Emily Chasan of the CFO Journal recently reported that investors are being warned about the impending expiration of the longstanding research and development (R&D) tax credit. We put together a brief analysis of average effective tax rates, comparing companies with R&D expenses to those without.
We looked at tax footnote disclosures for Russell 1000 companies from 2008-2012. Here are some tables describing the population.
We note a couple interesting things here. First, the average and median tax rates are higher than one might expect. For all the outrage over corporations not paying their “fair share”, tax rates between 24% and 32% don’t seem to be too sensational.

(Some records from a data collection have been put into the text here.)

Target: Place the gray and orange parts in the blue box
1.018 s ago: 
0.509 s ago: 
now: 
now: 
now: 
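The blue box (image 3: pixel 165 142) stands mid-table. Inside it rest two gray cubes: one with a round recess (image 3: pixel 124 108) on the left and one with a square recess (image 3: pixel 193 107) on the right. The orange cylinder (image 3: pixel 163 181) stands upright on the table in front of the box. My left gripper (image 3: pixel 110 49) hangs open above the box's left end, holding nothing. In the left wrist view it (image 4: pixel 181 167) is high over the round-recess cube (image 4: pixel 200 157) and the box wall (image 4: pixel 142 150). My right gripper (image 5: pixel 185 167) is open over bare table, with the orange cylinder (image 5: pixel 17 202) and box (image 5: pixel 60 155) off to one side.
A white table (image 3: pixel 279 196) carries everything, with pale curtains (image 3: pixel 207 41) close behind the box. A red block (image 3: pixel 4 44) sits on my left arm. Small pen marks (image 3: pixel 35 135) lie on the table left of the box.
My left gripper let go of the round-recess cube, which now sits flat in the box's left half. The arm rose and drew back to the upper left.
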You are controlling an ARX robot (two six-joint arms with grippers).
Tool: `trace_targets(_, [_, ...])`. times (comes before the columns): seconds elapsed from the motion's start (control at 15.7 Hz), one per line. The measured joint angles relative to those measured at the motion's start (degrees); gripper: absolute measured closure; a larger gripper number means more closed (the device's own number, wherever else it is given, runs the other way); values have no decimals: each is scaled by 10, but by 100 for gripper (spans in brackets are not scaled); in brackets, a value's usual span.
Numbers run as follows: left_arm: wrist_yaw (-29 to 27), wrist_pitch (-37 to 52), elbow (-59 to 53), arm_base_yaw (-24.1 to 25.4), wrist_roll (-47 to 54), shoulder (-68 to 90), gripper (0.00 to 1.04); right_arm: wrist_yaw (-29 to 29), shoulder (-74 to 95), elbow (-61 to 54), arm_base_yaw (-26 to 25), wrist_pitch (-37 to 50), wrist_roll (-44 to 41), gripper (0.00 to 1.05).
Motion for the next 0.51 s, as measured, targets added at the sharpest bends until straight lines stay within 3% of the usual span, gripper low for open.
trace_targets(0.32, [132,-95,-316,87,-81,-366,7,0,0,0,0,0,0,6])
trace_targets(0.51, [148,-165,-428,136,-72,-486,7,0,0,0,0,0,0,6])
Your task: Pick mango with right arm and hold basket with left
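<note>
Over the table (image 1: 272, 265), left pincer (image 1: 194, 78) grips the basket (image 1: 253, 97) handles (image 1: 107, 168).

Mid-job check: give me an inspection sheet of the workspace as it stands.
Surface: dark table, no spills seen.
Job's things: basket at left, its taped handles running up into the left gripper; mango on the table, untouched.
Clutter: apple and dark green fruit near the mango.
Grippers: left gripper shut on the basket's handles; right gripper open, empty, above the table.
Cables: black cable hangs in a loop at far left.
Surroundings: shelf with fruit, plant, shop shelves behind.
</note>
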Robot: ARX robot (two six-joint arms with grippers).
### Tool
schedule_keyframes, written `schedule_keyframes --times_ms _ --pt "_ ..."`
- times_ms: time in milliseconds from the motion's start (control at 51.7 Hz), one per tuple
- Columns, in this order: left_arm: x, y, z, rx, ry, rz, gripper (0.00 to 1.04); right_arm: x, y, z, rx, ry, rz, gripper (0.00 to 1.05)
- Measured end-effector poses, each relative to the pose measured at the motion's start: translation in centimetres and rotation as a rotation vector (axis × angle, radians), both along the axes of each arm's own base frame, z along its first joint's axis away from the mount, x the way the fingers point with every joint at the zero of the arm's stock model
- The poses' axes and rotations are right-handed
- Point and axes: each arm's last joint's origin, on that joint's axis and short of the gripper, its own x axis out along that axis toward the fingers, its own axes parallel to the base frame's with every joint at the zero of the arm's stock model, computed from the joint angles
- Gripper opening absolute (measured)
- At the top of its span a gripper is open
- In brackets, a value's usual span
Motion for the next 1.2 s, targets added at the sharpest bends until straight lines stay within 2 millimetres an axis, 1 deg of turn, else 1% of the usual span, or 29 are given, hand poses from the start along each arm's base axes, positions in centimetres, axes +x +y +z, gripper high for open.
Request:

Second, and more to the point: notice that average and median tax rates for the top quartile1 of R&D companies were significantly lower than the population as a whole. Further, companies without any R&D expense had a significantly higher median tax rate than the population as a whole.
Lastly, there appears to be a positive correlation between R&D expense and indefinitely reinvested foreign earnings. The top quartile R&D companies had average IRFEs of over $10 billion. This is worth noting, since we have shown before that IRFEs are associated with higher tax rates.
However, it is expected that Congress will extend the R&D tax credit before it actually expires, especially with the recovery continuing at an unconvincing pace. We doubt tax rates will increase significantly for these major corporations any time soon.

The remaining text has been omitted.